I watch a lot of HGTV with my wife. It's a sort of penance for watching sports -- the yang to my NFL ying. So I'm exposed to a lot of "design." I have watched dozens of designers re-design broken homes. And while they do make those homes work better, they seem to rely on lots of slick finishes and design parlor tricks.
We live in a new era of "design." Target teams up with Jason Wu and Phillip Lim. Project Runway turns fashion design into a competition. And every celebrity from Vanilla Ice to Jennie Garth has their own HGTV show.
So much design, so little, though, that's sublime. A couple of months ago, I woke up in a house designed by a genius, and I felt the difference. It was an odd and wonderful feeling, considering where I had awakened the last 17,000 or so days -- in houses designed -- that might be too strong a word -- by ordinary schmoes. Houses like the ones almost all of us here in America wake up in every day.
I was staying in a house designed by Frank Lloyd Wright in Willoughby, Ohio just outside Cleveland. The house was built in 1952 for the Penfields, an ordinary couple, for what was then an ordinary amount of money -- $25,000. It was one of about a hundred Usonian houses Frank Lloyd Wright designed for everyday folks -- modest, small homes constructed of inexpensive materials. In fact, the Penfield House is built from concrete blocks with a cement floor and a material that was relatively new at the time -- dry wall. The house is mostly one large rectangle of living space on the first floor with no walls to divide kitchen from dining room or living room. There's a large simple stone fireplace in the middle of the room. The first floor can't be more than 600 or 700 square feet. And the second floor is a smaller rectangle divided into three small bedrooms and one small bath.
But great design transcends its materials and dimensions. The house is a marvel of symmetry. Slender, delicate lines divide the windows, dissecting the nature outside into long frames that guide your view upward. The concrete floor is divided into large squares that perfectly mirror the wooden beams that box the ceiling. It is a world of absolute linearity.
The beds are small and not particularly comfortable. In fact, none of the Frank Lloyd Wright furniture in the house is comfortable. And yet I woke up remarkably calm and refreshed. I can only attribute it to the perfect design of the house.
I always thought organic shapes were the most calming. The zen of a circle with no beginning or end point, the shape of the womb, of the earth, mother, protector. But I was wrong. It's order that calms the human soul.

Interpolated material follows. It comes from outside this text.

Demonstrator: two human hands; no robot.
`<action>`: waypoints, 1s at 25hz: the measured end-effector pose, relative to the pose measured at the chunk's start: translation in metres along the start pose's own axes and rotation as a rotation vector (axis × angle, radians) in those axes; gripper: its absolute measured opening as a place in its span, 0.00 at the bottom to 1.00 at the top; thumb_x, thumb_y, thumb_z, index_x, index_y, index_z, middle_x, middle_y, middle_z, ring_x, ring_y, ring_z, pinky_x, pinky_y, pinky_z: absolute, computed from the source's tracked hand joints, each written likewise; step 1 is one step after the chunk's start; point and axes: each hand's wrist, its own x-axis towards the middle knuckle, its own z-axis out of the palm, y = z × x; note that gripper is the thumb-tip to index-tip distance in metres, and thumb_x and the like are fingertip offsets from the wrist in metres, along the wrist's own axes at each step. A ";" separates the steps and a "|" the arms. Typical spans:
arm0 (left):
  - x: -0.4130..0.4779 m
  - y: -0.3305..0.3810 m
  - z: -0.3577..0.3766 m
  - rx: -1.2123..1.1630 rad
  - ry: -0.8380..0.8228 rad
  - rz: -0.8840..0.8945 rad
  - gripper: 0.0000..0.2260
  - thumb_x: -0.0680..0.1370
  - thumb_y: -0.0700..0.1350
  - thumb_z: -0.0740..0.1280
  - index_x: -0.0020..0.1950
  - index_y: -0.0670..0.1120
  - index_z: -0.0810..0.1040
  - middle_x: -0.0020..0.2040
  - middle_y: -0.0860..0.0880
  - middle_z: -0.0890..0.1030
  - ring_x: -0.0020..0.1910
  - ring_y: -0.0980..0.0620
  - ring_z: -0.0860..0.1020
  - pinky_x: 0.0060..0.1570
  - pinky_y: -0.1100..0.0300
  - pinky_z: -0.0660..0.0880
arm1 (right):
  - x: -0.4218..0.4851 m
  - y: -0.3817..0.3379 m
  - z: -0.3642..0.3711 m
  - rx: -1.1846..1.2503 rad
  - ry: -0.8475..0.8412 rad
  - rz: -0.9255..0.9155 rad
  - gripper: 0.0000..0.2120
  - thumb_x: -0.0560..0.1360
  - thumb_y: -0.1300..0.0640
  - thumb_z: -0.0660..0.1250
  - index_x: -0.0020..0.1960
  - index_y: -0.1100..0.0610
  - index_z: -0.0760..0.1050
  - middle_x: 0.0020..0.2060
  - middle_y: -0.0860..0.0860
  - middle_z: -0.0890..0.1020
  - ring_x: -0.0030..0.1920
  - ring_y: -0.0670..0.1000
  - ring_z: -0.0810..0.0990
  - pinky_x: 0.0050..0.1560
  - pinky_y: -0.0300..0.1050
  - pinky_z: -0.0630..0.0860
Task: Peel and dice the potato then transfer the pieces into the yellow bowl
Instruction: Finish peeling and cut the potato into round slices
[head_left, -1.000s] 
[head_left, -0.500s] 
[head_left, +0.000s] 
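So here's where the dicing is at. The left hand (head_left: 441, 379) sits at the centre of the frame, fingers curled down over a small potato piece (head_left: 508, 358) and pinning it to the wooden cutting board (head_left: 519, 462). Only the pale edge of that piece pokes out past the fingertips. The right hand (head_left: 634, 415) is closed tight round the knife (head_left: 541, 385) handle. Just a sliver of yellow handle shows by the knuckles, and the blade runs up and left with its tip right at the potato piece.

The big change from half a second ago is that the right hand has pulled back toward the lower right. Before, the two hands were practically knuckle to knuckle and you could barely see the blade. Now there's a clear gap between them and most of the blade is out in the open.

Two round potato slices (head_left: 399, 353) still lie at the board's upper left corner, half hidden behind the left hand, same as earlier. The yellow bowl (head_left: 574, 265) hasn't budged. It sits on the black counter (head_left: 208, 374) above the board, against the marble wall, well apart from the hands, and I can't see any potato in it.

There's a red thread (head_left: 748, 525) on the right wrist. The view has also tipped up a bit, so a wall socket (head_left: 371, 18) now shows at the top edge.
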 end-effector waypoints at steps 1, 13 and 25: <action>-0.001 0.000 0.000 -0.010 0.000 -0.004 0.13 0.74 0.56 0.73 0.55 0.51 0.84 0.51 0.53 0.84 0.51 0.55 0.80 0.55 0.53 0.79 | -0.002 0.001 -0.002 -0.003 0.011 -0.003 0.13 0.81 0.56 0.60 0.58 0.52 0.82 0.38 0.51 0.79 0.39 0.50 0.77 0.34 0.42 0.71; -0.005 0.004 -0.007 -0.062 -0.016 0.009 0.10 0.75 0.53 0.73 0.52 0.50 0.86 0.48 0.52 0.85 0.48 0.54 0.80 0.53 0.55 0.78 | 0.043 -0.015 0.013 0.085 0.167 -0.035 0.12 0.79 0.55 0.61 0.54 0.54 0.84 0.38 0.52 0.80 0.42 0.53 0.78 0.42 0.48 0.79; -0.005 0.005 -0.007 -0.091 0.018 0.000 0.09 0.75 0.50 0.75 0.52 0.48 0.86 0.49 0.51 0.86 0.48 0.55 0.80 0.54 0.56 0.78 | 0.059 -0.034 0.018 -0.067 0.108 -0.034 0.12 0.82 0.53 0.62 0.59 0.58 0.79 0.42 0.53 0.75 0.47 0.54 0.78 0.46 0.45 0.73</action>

The house combines the certainty of a spreadsheet with the mystical joy of a beautiful mathematical equation. I spent the weekend in a place that made perfect sense. Anything seemed possible.
And then the weekend ended, and my wife and I drove home past buildings that were rectangles without spirit and down our street of houses with haphazard angles, made of lines that meet not with joy but with a sense of resignation.
I spent the next week wondering what might have happened had Frank Lloyd Wright's Usonian vision won over post World War II America. What if two generations of Americans had toddled around geometrically perfect houses, thrown their tantrums into a world of order, spilled their sippy cups onto tiled floors that mirrored the lines of the ceiling, daydreamed out of windows that ordered the world outside into manageable panes of reality? Would they be better at math? More open to great music? Would there be less violence? Fewer dysfunctional families? A smaller number of divorces? Would there be less suburban sprawl? More civility?
I know how Frank Lloyd Wright would answer that question. And maybe he'd be right. Great design may not solve all our problems, but it has the power to calm the soul and to make us want to live better, cleaner lives.